Many people leave their PCs on simply because they find it inconvenient to turn them off. However, warnings have been issued that this habit can lead to serious security threats. This comes as evidence has emerged that a North Korean-backed hacking group remotely controlled personal smartphones and PCs to launch cyberattacks that completely deleted key data such as photos, documents, and contacts. The hackers reportedly used the webcam attached to the PC to check whether the victim was away from home before carrying out the cyberattack.

According to a threat analysis report released on November 11 by Genius Security Center, an information security company, a cyberattacker strongly suspected to be backed by North Korea was found to have caused direct damage in the real world by going beyond stealing personal information and targeting smartphones, tablets, and PCs.

According to the report, on September 5th, a hacker reset the smartphone of a domestic psychological counselor and used the hijacked KakaoTalk account to send malicious files disguised as a 'stress relief program' to many acquaintances.

On the 15th of the same month, an incident occurred where the Android smartphone of a North Korean human rights activist was reset, and malicious files were simultaneously distributed to 36 acquaintances through the hijacked KakaoTalk account.

The distribution of malware via KakaoTalk messages was analyzed as a typical social engineering-based hacking attack originating from North Korea, disguised as a trusted acquaintance relationship.

This incident revealed an unprecedented attack method. After infiltrating the victim's smartphone and PC, the hacker remained dormant for an extended period, stealing credentials for Google and major domestic IT service accounts.

The hacker used Google’s location-based services on the smartphone to confirm when the victim was outside their home or office, and then remotely reset the smartphone using Google’s “Find My Device Hub” feature.
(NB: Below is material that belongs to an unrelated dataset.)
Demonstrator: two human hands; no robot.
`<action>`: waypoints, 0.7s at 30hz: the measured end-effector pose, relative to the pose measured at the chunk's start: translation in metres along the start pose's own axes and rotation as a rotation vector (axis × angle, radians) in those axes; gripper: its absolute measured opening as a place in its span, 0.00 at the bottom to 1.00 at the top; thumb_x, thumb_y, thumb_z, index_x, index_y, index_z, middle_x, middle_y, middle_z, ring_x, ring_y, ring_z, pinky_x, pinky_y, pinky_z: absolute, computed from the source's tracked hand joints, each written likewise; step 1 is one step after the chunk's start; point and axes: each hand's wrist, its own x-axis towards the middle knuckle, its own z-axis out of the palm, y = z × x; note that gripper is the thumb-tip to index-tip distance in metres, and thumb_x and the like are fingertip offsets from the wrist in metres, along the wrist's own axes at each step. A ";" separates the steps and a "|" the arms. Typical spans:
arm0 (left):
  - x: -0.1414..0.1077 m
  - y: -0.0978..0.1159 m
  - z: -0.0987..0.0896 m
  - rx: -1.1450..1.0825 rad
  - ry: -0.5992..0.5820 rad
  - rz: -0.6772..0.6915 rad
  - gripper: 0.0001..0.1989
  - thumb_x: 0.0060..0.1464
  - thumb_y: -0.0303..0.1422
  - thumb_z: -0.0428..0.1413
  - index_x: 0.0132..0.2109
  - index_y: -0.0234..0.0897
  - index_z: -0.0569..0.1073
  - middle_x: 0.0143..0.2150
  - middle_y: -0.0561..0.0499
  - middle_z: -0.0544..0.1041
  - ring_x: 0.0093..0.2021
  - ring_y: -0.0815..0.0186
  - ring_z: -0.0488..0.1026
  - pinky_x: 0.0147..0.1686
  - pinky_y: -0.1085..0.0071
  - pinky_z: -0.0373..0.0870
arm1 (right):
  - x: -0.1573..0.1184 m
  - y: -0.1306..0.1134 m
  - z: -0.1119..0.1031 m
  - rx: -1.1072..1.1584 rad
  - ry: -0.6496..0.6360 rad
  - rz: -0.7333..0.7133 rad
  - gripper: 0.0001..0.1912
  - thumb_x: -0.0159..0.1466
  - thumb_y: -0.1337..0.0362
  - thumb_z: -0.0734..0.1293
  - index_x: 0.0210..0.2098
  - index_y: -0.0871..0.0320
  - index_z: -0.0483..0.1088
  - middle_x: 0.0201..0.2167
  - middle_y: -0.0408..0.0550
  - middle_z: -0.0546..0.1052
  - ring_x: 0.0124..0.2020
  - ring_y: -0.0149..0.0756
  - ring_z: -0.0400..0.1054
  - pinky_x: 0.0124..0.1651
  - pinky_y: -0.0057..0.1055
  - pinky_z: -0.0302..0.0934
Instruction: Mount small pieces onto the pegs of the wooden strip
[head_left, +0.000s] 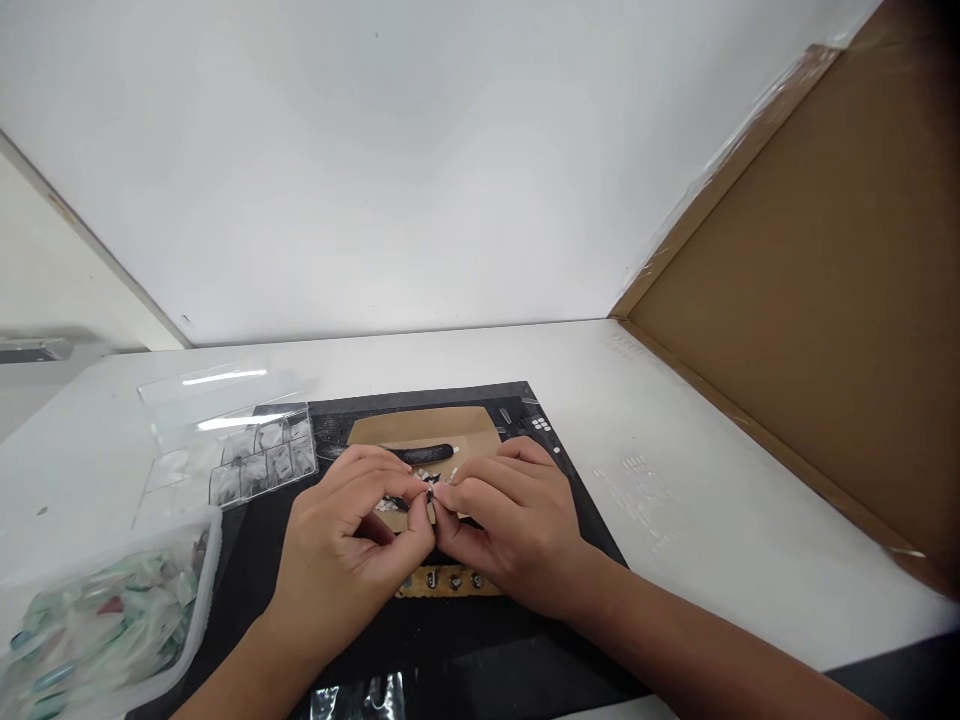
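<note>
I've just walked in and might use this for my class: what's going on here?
A person is pinching a tiny dark item between the fingers of both hands, the left hand and right hand meeting over a black mat; it is too small to identify. Beyond their fingertips, a dark strip lies on a brown sheet. Nearer the person is a yellowish-brown strip bearing small dark pieces. A filled plastic tub stands to the left.

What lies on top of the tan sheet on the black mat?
On the tan sheet are a dark, round-ended strip and small white bits. The left hand and right hand hide parts of it, so whatever lies behind them cannot be seen.
</note>
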 end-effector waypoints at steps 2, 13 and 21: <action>0.000 0.000 -0.001 -0.021 -0.014 -0.020 0.05 0.57 0.24 0.63 0.38 0.39 0.81 0.36 0.47 0.81 0.41 0.63 0.78 0.17 0.83 0.75 | 0.001 -0.001 0.001 0.012 0.009 0.018 0.11 0.65 0.71 0.70 0.31 0.53 0.66 0.24 0.34 0.78 0.24 0.27 0.67 0.34 0.35 0.54; -0.003 -0.006 -0.003 -0.338 -0.073 -0.246 0.04 0.60 0.28 0.64 0.40 0.40 0.84 0.42 0.45 0.80 0.43 0.58 0.82 0.14 0.81 0.76 | 0.007 0.001 -0.005 0.227 0.036 0.082 0.09 0.64 0.72 0.71 0.33 0.53 0.68 0.27 0.36 0.80 0.27 0.28 0.75 0.37 0.34 0.59; 0.005 -0.003 -0.009 -0.540 -0.184 -0.264 0.05 0.64 0.32 0.63 0.42 0.39 0.85 0.41 0.42 0.83 0.43 0.56 0.84 0.19 0.75 0.82 | 0.010 0.010 -0.013 0.327 0.023 0.017 0.06 0.68 0.70 0.71 0.40 0.52 0.72 0.33 0.37 0.83 0.29 0.27 0.77 0.39 0.35 0.59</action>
At the same time, the hacker used PCs or tablets already infected with malware at the victim’s home or office to distribute malicious code disguised as a “stress relief program” to acquaintances.

Records of a North Korean-backed hacker hijacking a victim's KakaoTalk account and sending malicious files. Genius Security Center

원본보기 아이콘

When some acquaintances became suspicious of the malicious files and tried to verify their authenticity by calling or messaging, the victim’s smartphone was already in a “blackout” state, with push notifications, calls, and messages blocked due to the hack. This delayed the initial response and caused the damage to spread rapidly. The hacker also deleted key data such as photos, documents, and contacts from the victims’ smartphones, tablets, and PCs.

There is also evidence that the hackers used webcams and microphones installed on PCs. The malware included functions to control the webcam and microphone, raising the possibility that victims were monitored through infected webcams. If the webcam did not have an indicator light, it is believed that victims would not have realized their video was being recorded.

Accordingly, Genius Security Center advised users to minimize hacking damage by using webcams with indicator lights and physically covering the camera lens when not in use. They also emphasized enabling two-factor authentication for logins, avoiding automatic password saving in browsers, and making a habit of turning off computers when leaving the house to minimize the risk of both physical and remote attacks.